== Work request ==
From the records below, please return each line that holds the word "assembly".

Records from a data source:
::::

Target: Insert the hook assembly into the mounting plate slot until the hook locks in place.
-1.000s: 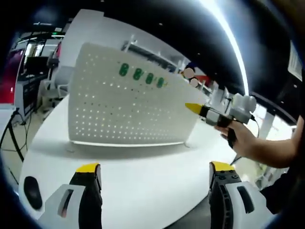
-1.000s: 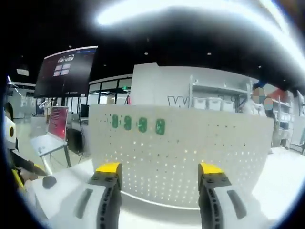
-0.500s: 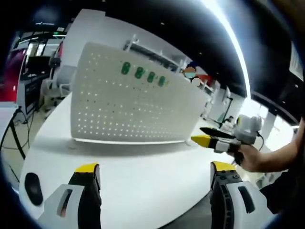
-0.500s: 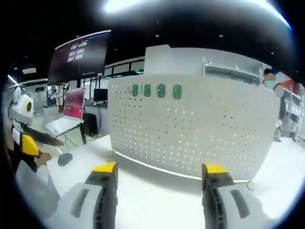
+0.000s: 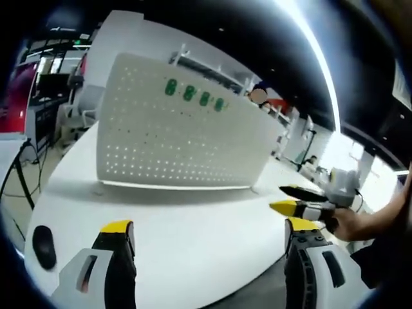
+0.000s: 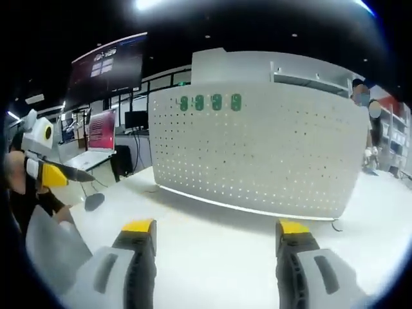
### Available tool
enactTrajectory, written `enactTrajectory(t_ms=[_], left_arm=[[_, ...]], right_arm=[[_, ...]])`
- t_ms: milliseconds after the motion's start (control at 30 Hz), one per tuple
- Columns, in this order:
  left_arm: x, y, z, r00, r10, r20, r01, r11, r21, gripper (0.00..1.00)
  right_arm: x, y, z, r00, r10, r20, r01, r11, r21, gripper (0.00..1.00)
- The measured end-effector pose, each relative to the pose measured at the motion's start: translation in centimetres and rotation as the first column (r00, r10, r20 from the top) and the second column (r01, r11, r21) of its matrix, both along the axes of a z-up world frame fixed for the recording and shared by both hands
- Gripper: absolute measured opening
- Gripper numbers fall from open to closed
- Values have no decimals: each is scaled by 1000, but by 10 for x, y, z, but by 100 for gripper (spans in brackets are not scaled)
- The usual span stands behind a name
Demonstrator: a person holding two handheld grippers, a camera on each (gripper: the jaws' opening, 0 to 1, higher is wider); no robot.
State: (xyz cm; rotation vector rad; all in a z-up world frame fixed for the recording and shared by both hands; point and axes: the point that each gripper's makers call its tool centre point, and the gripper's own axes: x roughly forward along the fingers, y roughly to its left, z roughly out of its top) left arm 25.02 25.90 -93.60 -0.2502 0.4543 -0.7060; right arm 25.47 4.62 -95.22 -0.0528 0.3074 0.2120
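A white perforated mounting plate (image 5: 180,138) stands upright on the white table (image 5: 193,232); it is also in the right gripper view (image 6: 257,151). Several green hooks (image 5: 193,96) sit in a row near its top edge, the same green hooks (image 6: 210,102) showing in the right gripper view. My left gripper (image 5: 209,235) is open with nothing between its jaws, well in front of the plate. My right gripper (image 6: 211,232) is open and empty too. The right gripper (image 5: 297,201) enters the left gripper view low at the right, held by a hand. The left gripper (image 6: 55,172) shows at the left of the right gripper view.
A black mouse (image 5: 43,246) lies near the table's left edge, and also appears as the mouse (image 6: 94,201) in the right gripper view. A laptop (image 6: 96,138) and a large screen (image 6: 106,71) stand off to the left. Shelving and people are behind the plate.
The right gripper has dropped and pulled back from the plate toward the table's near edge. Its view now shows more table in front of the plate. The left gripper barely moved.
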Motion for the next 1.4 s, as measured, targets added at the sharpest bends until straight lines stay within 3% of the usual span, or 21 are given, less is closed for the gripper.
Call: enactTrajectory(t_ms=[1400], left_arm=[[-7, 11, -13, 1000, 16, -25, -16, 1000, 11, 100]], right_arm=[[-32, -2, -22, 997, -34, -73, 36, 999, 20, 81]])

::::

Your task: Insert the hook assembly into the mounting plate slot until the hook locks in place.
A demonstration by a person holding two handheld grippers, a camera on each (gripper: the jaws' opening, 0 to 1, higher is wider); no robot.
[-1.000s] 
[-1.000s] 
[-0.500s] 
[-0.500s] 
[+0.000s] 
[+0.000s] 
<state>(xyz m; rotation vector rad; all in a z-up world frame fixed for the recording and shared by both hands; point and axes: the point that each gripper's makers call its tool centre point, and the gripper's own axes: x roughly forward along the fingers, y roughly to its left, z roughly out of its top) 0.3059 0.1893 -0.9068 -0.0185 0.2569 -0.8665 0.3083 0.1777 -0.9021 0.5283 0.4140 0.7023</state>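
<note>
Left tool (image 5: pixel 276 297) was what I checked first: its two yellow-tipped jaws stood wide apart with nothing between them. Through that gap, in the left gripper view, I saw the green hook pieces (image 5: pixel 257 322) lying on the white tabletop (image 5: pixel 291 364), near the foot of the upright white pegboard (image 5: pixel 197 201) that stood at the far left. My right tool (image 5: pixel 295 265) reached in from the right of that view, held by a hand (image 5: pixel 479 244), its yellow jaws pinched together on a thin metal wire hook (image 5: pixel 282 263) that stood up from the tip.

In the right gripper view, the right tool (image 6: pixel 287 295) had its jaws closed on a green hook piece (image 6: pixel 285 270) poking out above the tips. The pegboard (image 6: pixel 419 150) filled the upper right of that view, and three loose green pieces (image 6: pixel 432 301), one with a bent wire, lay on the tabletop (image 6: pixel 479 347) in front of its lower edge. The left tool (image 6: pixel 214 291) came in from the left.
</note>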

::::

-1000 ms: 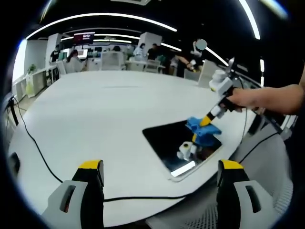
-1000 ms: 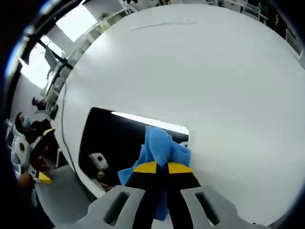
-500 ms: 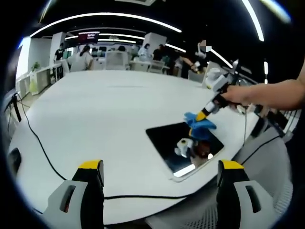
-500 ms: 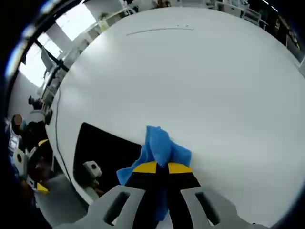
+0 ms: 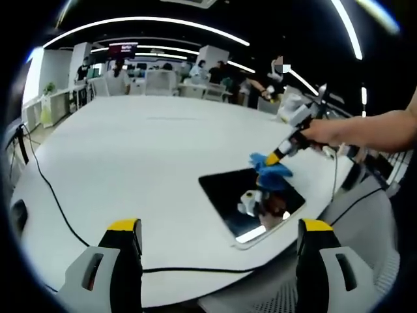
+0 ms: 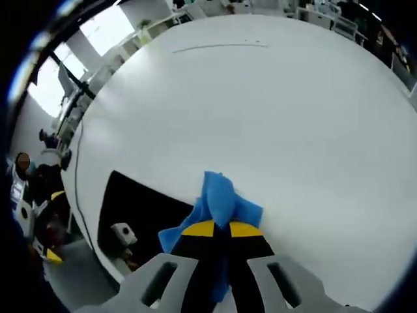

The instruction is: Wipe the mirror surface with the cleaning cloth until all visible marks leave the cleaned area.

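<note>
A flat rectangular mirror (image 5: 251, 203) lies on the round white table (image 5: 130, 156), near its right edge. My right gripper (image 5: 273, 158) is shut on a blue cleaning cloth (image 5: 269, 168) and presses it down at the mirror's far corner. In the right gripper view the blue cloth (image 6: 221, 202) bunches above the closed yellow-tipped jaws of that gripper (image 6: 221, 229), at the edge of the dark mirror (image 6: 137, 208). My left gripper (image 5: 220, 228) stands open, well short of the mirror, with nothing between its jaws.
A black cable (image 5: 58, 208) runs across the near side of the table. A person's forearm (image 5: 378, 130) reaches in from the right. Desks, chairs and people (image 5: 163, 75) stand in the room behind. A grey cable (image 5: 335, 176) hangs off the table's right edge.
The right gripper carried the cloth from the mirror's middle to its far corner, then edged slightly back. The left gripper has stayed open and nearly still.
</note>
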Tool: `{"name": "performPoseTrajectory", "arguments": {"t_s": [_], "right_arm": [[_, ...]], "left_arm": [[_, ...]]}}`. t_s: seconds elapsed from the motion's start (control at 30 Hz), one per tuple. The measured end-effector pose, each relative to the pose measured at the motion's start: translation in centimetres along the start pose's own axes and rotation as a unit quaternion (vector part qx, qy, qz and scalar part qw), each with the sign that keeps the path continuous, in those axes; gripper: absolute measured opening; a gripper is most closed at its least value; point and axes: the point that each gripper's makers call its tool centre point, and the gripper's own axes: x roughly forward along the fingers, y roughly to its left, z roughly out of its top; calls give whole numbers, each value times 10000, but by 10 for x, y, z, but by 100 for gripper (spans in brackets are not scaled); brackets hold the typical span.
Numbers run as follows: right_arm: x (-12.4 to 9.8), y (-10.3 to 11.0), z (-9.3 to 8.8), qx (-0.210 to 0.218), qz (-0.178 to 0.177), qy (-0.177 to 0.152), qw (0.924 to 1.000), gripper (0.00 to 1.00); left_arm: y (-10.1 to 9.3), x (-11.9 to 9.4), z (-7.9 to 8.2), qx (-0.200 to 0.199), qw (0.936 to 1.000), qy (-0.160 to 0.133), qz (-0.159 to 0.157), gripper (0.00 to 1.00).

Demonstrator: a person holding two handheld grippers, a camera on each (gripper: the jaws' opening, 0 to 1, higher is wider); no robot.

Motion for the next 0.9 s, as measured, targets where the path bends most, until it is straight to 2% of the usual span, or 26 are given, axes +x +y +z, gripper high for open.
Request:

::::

== Task output ==
Target: Insert the hook assembly into the mounting plate slot until the hook locks in place.
Your task: Insert the hook assembly into the mounting plate slot until the hook locks in place.

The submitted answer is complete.